Sebuah kereta api khusus penumpang yang menyusuri jalanan Kabupaten Matari melambat saat mendekati stasiun. Suara deru mesin beserta bunyi derit rem menandai akhir rute dalam hitungan detik. Di dalam kereta itu Biyan dan Tedi yang duduk berdampingan selama dua setengah jam mulai bersiap turun. Berbeda dengan penampilan sehari-sehari mereka sebagai jurnalis, Tedi dan Biyan kali ini tampil lebih kusut dan agak kusam. Setelan pakaian mereka hanya kaus oblong tipis dan celana jins pudar serta sandal jepit. Tidak ada riasan dan tatanan rambut berarti. Namun, dalam tas punggung dan koper yang mereka bawa terdapat kamera-kamera serta laptop dengan harga belasan sampai puluhan juta.

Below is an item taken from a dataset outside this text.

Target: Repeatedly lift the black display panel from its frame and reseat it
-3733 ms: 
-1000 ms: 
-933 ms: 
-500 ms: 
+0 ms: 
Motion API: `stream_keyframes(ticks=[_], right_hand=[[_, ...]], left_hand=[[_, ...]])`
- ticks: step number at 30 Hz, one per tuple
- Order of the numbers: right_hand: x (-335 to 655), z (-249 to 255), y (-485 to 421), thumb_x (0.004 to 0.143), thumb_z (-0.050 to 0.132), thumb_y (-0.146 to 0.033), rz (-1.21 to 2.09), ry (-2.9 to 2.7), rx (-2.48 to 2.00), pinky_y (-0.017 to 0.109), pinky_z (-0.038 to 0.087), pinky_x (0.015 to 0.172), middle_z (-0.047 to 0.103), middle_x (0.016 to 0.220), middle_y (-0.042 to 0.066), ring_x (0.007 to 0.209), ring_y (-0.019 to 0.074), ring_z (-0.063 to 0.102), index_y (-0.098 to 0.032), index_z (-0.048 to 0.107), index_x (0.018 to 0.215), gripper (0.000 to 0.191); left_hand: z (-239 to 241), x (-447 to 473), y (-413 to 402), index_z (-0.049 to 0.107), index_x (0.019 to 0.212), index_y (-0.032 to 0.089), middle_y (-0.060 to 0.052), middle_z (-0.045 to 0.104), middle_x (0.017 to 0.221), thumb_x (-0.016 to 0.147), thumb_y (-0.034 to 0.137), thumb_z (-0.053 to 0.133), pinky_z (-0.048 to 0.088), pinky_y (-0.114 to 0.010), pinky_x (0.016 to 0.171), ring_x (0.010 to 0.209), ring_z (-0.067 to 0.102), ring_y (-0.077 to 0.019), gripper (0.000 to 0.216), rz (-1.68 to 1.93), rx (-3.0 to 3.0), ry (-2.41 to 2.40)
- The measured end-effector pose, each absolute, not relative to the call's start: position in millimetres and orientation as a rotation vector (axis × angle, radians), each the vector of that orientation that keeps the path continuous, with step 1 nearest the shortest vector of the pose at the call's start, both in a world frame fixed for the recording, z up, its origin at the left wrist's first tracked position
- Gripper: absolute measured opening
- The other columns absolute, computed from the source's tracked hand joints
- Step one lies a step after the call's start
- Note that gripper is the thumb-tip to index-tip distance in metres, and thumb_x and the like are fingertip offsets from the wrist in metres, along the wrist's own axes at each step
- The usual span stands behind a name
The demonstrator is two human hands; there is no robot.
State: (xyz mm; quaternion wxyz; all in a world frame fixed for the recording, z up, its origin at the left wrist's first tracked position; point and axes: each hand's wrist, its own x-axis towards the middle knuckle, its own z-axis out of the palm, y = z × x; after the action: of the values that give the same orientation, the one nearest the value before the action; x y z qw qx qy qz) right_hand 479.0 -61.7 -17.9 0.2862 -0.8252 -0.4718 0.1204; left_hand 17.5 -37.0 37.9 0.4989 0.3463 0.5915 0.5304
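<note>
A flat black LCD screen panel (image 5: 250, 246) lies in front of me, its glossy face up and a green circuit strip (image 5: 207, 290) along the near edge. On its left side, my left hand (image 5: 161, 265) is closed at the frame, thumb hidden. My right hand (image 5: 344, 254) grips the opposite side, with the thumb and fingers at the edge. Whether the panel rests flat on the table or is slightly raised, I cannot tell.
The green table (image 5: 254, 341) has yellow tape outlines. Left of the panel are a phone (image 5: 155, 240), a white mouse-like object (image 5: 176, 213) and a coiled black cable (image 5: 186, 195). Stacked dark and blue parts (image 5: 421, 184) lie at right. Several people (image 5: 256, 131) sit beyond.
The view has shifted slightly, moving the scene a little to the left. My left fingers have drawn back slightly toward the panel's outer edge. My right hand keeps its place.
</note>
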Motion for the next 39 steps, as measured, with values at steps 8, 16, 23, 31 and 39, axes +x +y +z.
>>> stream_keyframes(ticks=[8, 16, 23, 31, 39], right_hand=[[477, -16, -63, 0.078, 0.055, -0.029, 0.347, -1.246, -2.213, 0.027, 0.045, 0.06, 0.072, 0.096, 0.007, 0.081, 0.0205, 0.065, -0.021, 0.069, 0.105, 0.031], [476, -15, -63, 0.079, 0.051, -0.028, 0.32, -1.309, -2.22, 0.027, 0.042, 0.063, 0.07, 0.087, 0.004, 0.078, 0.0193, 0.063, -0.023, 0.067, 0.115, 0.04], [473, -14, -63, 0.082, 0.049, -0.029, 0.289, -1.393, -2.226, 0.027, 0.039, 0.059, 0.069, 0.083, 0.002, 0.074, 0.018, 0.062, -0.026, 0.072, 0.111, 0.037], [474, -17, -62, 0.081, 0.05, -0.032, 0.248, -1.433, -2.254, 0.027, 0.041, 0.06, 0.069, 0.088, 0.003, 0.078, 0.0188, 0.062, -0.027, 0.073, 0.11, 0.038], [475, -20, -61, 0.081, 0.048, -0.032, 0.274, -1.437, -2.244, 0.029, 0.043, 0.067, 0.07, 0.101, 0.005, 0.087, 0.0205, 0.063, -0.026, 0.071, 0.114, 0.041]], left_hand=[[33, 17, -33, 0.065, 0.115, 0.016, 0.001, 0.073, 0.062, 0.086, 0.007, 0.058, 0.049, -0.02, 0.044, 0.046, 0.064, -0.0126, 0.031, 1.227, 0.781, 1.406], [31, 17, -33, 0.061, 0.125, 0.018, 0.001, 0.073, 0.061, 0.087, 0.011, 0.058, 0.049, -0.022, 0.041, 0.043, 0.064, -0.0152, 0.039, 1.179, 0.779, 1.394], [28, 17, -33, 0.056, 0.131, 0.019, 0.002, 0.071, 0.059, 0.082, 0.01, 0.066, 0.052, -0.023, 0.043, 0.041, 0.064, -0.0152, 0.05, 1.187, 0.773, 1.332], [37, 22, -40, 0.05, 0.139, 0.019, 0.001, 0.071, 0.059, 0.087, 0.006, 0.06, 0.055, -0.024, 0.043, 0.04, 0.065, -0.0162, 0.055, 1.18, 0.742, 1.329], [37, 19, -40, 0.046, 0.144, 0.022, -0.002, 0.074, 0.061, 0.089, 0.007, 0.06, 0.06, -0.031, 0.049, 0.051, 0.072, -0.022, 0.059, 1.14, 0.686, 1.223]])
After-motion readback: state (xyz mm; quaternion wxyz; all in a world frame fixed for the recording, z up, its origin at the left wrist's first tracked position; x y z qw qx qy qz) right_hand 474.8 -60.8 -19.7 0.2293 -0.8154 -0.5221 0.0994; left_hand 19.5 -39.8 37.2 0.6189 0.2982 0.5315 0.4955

Tedi dan Biyan meninggalkan gerbong kereta, mengikuti alur penumpang lain yang juga turun. Derap langkah kaki dan percakapan ramai memenuhi udara, serta suasana stasiun yang sederhana dengan bangunan kayu dan peron yang bersih menyambut mereka. Bilah-bilah sinar matahari pagi menerangi area stasiun yang dikelilingi oleh pemandangan pedesaan.

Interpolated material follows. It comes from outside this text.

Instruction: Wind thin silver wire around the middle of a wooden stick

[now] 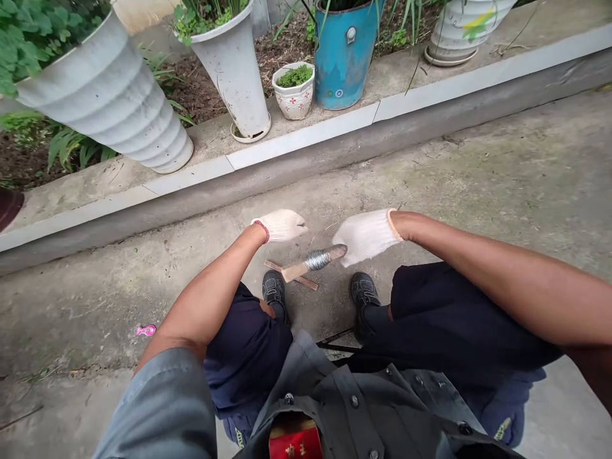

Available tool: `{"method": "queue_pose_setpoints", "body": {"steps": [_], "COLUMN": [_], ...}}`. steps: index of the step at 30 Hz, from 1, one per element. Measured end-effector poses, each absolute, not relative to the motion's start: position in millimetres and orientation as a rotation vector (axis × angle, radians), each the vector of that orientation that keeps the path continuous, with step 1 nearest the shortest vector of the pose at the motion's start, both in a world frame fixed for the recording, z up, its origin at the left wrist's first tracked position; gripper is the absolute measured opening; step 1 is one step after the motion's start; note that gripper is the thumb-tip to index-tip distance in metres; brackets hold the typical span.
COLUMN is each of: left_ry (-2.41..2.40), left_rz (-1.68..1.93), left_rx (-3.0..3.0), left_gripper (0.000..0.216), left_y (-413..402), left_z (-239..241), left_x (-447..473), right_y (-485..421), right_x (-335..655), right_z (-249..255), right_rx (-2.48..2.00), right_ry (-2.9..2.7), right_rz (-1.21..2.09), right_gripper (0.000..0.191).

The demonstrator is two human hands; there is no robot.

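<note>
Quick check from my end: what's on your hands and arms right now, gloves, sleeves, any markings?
Both hands wear white knitted cotton gloves. The left hand glove has a red-trimmed cuff at the wrist; the right hand glove has a pale orange-edged cuff. Forearms are bare. A grey-blue sleeve, rolled or short, shows on the left upper arm. No other markings visible.

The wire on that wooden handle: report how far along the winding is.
Done: a tight band of wire already wraps the middle of the wooden handle.
In hand: the gloved right hand grips the handle's far end; the gloved left hand is held up beside it, seemingly pulling a thin strand too faint to confirm.
Left: the near end is bare wood. A wooden strip lies unused underneath.
</note>
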State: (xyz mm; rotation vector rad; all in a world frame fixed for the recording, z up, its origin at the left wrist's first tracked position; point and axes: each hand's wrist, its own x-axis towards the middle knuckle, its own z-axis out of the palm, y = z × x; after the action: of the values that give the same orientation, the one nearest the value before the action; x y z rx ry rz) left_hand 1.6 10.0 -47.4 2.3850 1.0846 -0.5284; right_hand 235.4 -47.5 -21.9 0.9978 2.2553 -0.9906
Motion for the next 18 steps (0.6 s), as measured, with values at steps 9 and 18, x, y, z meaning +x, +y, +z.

Mereka menyusuri pelataran stasiun sambil celingak-celinguk. “Di mana toiletnya?” Tedi bertanya, “aku perlu ganti pakaian nih.” Tedi harus segera menuju pabrik Mata Aroma untuk wawancara kerja setelah sebelumnya melamar secara daring di situs web D’Arcie yang membuka lowongan untuk pabrik mereka. Selayaknya pelamar-pelamar pada umumnya, Tedi diwajibkan mengenakan kemeja putih dan celana hitam berbahan kain serta sepatu.

“Stasiun di sini cukup kecil. Toiletnya pasti nggak jauh-jauh banget.” Biyan yang terus berjalan sambil memanggul ransel dan koper akhirnya melihat papan penanda toilet stasiun yang terletak paling ujung. “Tuh, tuh,” dia menunjuk-nunjuk dengan antusias. “Ayo cepat!”

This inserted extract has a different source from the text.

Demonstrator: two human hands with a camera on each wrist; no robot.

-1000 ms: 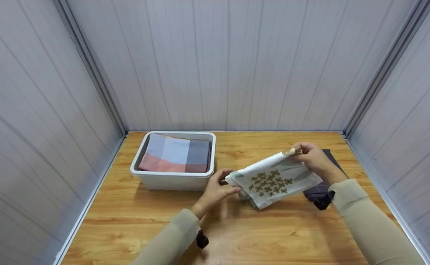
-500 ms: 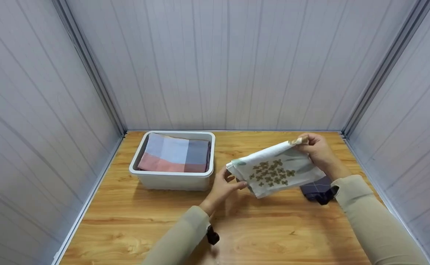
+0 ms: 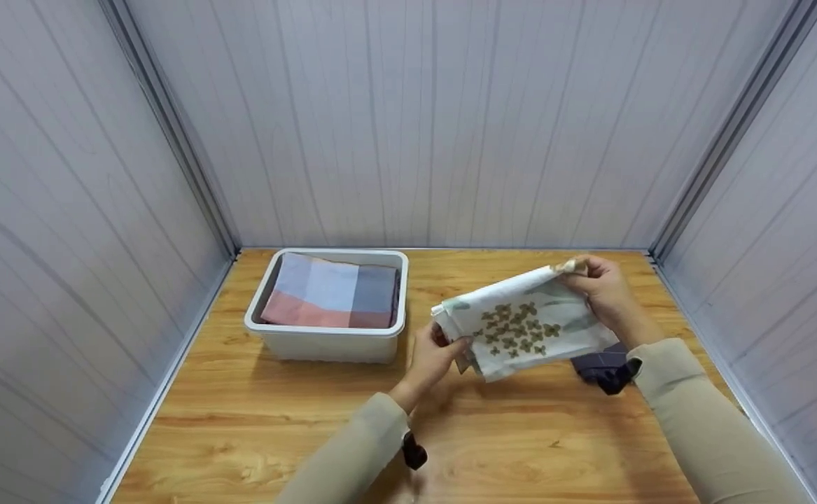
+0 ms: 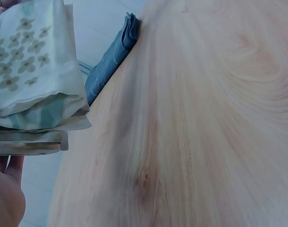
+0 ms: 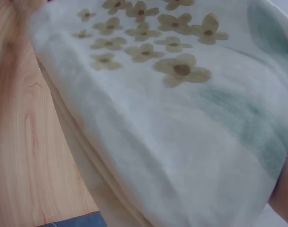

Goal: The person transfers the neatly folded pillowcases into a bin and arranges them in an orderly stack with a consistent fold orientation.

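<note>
A folded white cloth [image 3: 513, 325] printed with brown flowers and green leaves is held above the table, tilted, its right end higher. My left hand [image 3: 431, 355] pinches its left edge, thumb in front and fingers behind. At the upper right corner my right hand [image 3: 608, 294] grips it between thumb and fingers. Several folded layers of the cloth [image 4: 35, 111] show in the left wrist view. The right wrist view is mostly filled by the cloth [image 5: 182, 127]. A dark folded cloth [image 3: 601, 364] lies below my right hand, partly hidden by the white one.
A white plastic bin [image 3: 331, 343] stands at the back left. Inside it lies a folded checked cloth [image 3: 331, 287] in blue, grey and pink. Pale panel walls [image 3: 436, 126] close off the back and both sides of the wooden table [image 3: 506, 441].
Both hands have risen slightly and shifted right with the flowered cloth, mostly in the first half second. My left thumb stays on its left edge. The bin has not moved.
</note>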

Tedi mengekori Biyan dengan langkah-langkah gegas.

Sementara itu, suara kereta yang berlalu dan aktivitas di stasiun yang sibuk menyatu dengan latar belakang yang tenang dari Kabupaten Matari. Tedi dan Biyan sudah menyiapkan diri berpetualang di sana dengan segala risikonya demi mengungkap praktik pekerja anak.

 

***

 

“Kenalannya Tedi, ya?” tanya bapak-bapak pemilik rumah makan ‘Matari Kenyang’ yang berada di dekat stasiun, saat Biyan menyambangi tempat itu. “Mahasiswa Farmasi?”

“Hehehe, ya, Pak.” Biyan mesem-mesem sambil menggaruk kepala yang tidak gatal. Dengan suara rendah, dia menambahkan, “Jangan keras-keras, Pak. Saya sedang menyamar.”

“Paham, paham.” Bapak tersebut mengulurkan tangan kanan. “Demi skripsi. Demi gelar sarjana,” katanya, menyengir kelewat lebar. “Anak saya juga sedang kuliah di kota.”

Biyan menjabat balik tangan bapak itu. “Saya Biyan, Pak. Mohon bantuannya.”

“Panggil saja saya Pak Benur,” kata bapak paruh baya tersebut. Dia tampak garang dengan kumisnya, tetapi suaranya terdengar jenaka dan gerak-geriknya bersahabat. “Mau saya antar ke kontrakannya sekarang? Nggak makan dulu?”

“Bungkus saja boleh deh, Pak,” jawab Biyan.

Pak Benur langsung membungkuskan makanan untuk Biyan. Dia bekerja sambil terus bicara. “Sudah saya tanyakan ke Pak RT dekat perkebunan Jasmine. Ada kok rumah kosong yang disewakan. Sudah saya bayar pula uang mukanya buat tanda jadi. Nak Tedi yang kirimkan uangnya. Dia dulu tinggal di sini lho pas masih SD, si Tedi itu,” ujar Pak Benur.

“Ya, Pak,” Biyan manggut-manggut menanggapi.

“Nak Biyan bisa bekerja di perkebunan Jasmine, sudah saya tanyakan ke Pak RT-nya. Katanya, tinggal kerja saja sih. Kan kebanyakan yang kerja di sana pemetik serabutan,” jelas Pak Benur. “Cuma mungkin Nak Biyan perlu kasih amplop ke Pak RT-nya, biar Pak RT-nya yang kenalin Nak Biyan ke pengawas perkebunan biar dapat kerja di sana.”

“Ya, Pak. Makasih, Pak,” balas Biyan.

“Memangnya mau meneliti apa? Kok harus diam-diam?” tanya Pak Benur.

“Kualitas bahan parfum, Pak. Dosen pembimbing skripsi di kampus menyuruh saya mengumpulkan data-data awal sebagai pijakan dasar penelitian biar kuat latar belakang penelitiannya, Pak,” Biyan mengarang cerita. “Kalau nggak secara diam-diam nanti pihak perkebunan malah merekayasa prosesnya. Saya menginginkan kondisi yang apa adanya.”

“Hm, begitu.” Pak Benur mengangguk-angguk. Dia memberi Biyan dua nasi bungkus yang masih baru dan hangat secara cuma-cuma. “Ya, sudah. Mari saya antar ke sana.”